Wednesday, October 22, 2008

Thinking…

As most of you know, my idea or philosophy behind teaching and education in general, is to get students to learn and, even more importantly, to think. I try and do that at SHG and I have brought that same philosophy here to Ghana. However, like everything else here, the education system is very different. Although in many respects the students here are similar to the students in the US: similar likes and dislikes, fear and frustrations, there are certainly some differences, especially in the classroom.

At the end of each term all of the students have to take exams. The exams here though are a bit different than in the US. Instead of each teacher making up his or her own exam, the entire social studies department makes up one exam for each level. Therefore, some of the extra things that I may teach in my class, will not go on the exam because none of the other teachers will have taught it.

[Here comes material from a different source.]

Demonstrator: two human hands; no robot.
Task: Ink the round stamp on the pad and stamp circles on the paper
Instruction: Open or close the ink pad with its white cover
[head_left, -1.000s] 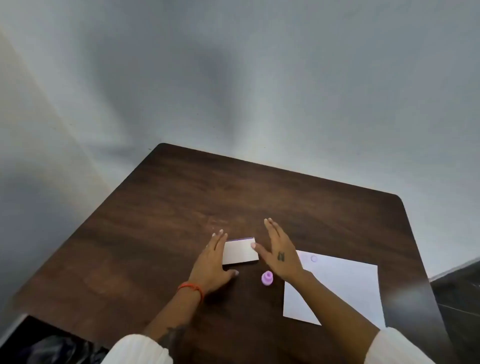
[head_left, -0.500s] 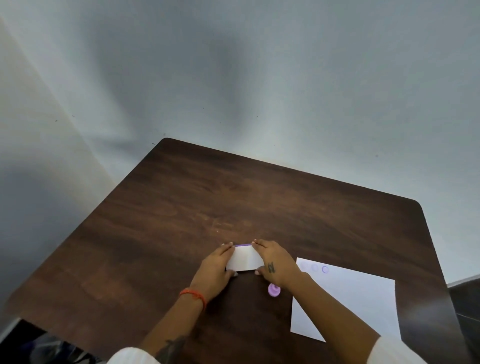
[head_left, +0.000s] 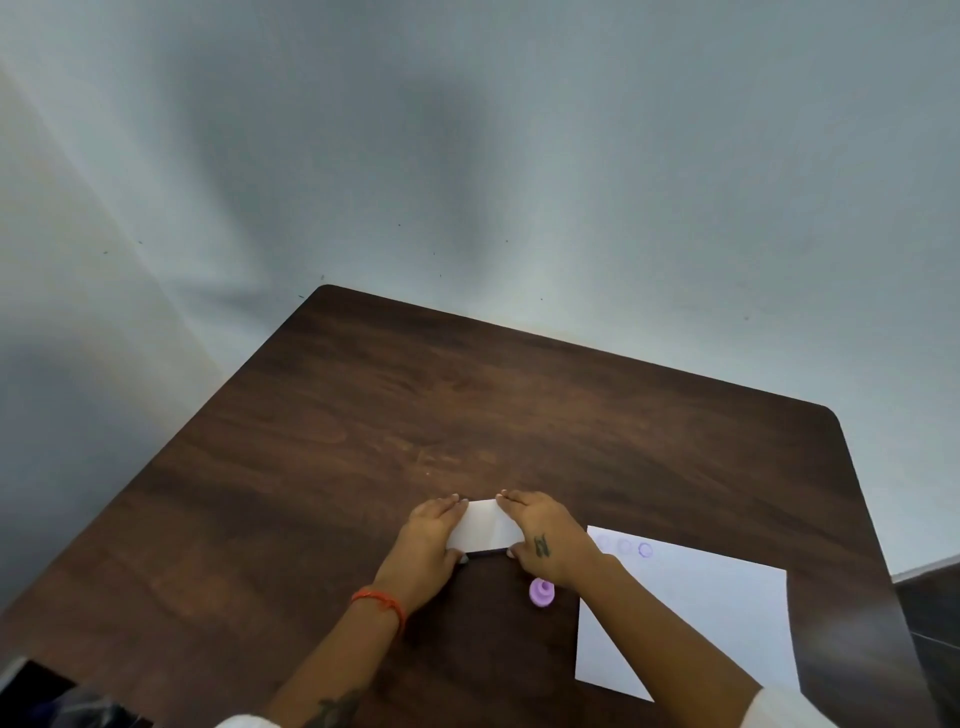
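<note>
Both hands are now closing on the white ink pad case (head_left: 480, 526) from its two sides; a second earlier they were lying flat and open beside it. The left hand (head_left: 428, 540) is gripping its left end, the right hand (head_left: 540, 538) its right end, fingers over the far edge and thumbs at the near edge. One lilac round stamp (head_left: 542, 593) is standing on the dark wooden table (head_left: 363, 441) at 5 o'clock from the case. One white paper sheet (head_left: 727, 613) is lying at 4 o'clock, bearing three faint purple circles (head_left: 644, 550) along its far edge.
</note>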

The philosophy seems to be that it makes curriculum more uniform throughout the school. For terms one and two, this department exam is protocol. For term three, instead of the department making the exam, the students are to take an exam, that is cumulative over the entirety of the three terms, that is written by some type of West African Education Examination Council. The teachers do not see the test and, from what I can tell, have no input as to what is on the test.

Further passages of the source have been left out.